• _Problem statement_
The result should be the full listing copied exactly, with no pictures in it.

• _Supplied material_
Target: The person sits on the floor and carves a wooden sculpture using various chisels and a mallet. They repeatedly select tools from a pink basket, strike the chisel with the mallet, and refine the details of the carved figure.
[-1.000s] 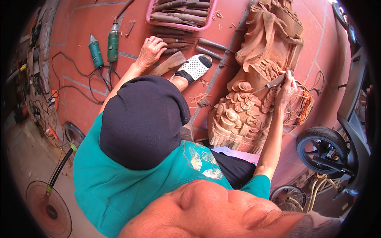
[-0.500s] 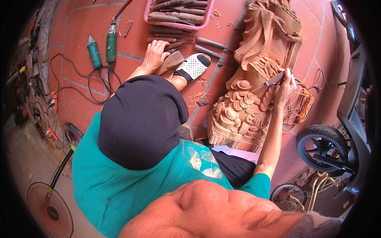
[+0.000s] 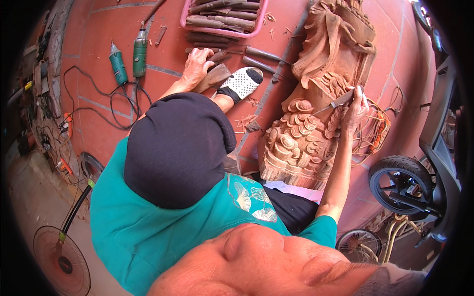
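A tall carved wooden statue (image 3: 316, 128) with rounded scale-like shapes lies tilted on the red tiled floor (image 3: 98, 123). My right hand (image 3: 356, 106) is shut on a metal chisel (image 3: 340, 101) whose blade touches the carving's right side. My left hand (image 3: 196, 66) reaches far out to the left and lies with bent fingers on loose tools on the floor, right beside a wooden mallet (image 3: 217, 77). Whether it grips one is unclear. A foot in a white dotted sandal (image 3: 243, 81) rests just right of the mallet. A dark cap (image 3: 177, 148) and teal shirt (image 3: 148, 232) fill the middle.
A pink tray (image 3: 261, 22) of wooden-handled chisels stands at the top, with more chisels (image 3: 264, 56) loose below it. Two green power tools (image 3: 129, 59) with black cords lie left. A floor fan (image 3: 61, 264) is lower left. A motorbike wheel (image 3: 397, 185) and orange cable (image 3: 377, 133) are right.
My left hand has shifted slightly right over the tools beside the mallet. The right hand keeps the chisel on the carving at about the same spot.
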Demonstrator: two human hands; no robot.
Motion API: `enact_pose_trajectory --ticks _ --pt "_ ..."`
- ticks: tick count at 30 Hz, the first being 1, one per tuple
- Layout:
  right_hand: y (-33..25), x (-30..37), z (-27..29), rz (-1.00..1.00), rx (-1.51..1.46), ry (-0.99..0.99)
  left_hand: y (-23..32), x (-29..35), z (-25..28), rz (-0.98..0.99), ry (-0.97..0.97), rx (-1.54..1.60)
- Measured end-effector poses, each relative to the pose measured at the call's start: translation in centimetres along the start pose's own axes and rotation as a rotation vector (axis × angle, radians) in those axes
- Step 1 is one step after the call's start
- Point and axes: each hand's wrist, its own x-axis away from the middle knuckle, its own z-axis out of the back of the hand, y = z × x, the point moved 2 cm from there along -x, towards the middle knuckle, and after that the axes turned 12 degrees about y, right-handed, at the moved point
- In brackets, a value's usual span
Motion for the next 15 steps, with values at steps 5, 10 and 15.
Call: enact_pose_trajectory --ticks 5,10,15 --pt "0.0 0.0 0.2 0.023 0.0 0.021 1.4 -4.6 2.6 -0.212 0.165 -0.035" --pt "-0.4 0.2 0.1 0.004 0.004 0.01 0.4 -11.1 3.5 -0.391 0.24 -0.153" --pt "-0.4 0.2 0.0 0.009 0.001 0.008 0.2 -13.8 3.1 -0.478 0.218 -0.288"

• _Response to the exercise_
Target: The person sits on the floor and carves a wooden sculpture using various chisels and a mallet. They repeatedly select tools from a pink basket, strike the chisel with the mallet, and refine the details of the carved figure.
[-1.000s] 
[-0.500s] 
[+0.000s] 
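A tall carved wooden statue (image 3: 316, 128) with rounded scale-like shapes lies tilted on the red tiled floor (image 3: 98, 123). My right hand (image 3: 356, 106) is shut on a metal chisel (image 3: 340, 101) whose blade touches the carving's right side. My left hand (image 3: 196, 66) reaches far out to the left and lies with bent fingers on loose tools on the floor, right beside a wooden mallet (image 3: 217, 77). Whether it grips one is unclear. A foot in a white dotted sandal (image 3: 243, 81) rests just right of the mallet. A dark cap (image 3: 177, 148) and teal shirt (image 3: 148, 232) fill the middle.
A pink tray (image 3: 261, 22) of wooden-handled chisels stands at the top, with more chisels (image 3: 264, 56) loose below it. Two green power tools (image 3: 129, 59) with black cords lie left. A floor fan (image 3: 61, 264) is lower left. A motorbike wheel (image 3: 397, 185) and orange cable (image 3: 377, 133) are right.
My left hand has shifted slightly right over the tools beside the mallet. The right hand keeps the chisel on the carving at about the same spot.
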Demonstrator: two human hands; no robot.
Motion API: `enact_pose_trajectory --ticks _ --pt "_ ..."`
- ticks: tick count at 30 Hz, the first being 1, one per tuple
- Layout:
  right_hand: y (-33..25), x (-30..37), z (-27..29), rz (-1.00..1.00), rx (-1.51..1.46), ry (-0.99..0.99)
  left_hand: y (-23..32), x (-29..35), z (-25..28), rz (-0.98..0.99), ry (-0.97..0.97), rx (-1.54..1.60)
- Measured end-effector poses, each relative to the pose measured at the call's start: translation in centimetres along the start pose's own axes and rotation as a rotation vector (axis × angle, radians) in those axes
- Step 1 is one step after the call's start
- Point and axes: each hand's wrist, its own x-axis away from the middle knuckle, its own z-axis out of the back of the hand, y = z × x, the point moved 2 cm from there along -x, towards the middle knuckle, and after that the axes turned 12 degrees about y, right-handed, at the moved point
- In brackets, a value's usual span
Motion for the next 15 steps, with values at steps 5, 10 and 15.
Call: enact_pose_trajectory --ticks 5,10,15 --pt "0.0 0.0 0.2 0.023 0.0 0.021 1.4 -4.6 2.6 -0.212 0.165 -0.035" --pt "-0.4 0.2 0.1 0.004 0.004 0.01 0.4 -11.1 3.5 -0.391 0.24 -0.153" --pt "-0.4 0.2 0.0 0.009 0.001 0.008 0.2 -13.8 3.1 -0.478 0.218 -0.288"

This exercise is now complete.